What to work on: Lines from the one containing "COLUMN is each" through the last one in the data below: write them out word for word, and only them.

Data below:
--------------------------------------------------

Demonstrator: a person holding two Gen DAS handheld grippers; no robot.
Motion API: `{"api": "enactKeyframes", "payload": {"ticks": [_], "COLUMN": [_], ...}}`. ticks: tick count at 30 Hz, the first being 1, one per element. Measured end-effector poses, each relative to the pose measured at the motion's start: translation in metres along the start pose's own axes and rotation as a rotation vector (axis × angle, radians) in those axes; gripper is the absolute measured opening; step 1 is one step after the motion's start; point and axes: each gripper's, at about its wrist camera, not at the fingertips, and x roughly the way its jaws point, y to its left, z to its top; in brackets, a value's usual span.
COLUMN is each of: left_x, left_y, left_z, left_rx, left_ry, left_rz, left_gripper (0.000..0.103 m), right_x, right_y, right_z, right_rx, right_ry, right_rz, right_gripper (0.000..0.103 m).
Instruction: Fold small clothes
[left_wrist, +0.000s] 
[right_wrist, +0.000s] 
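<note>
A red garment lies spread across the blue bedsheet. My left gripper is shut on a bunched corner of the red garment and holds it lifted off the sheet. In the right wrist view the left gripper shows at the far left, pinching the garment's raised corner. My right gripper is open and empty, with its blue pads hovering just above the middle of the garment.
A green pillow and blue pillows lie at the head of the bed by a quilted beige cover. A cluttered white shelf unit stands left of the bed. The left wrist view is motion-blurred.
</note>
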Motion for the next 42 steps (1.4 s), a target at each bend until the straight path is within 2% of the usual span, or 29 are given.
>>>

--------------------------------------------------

Task response:
COLUMN is each of: left_x, left_y, left_z, left_rx, left_ry, left_rz, left_gripper (0.000..0.103 m), right_x, right_y, right_z, right_rx, right_ry, right_rz, right_gripper (0.000..0.103 m).
Instruction: Fold small clothes
[left_wrist, +0.000s] 
[right_wrist, +0.000s] 
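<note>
A red garment lies spread across the blue bedsheet. My left gripper is shut on a bunched corner of the red garment and holds it lifted off the sheet. In the right wrist view the left gripper shows at the far left, pinching the garment's raised corner. My right gripper is open and empty, with its blue pads hovering just above the middle of the garment.
A green pillow and blue pillows lie at the head of the bed by a quilted beige cover. A cluttered white shelf unit stands left of the bed. The left wrist view is motion-blurred.
</note>
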Motion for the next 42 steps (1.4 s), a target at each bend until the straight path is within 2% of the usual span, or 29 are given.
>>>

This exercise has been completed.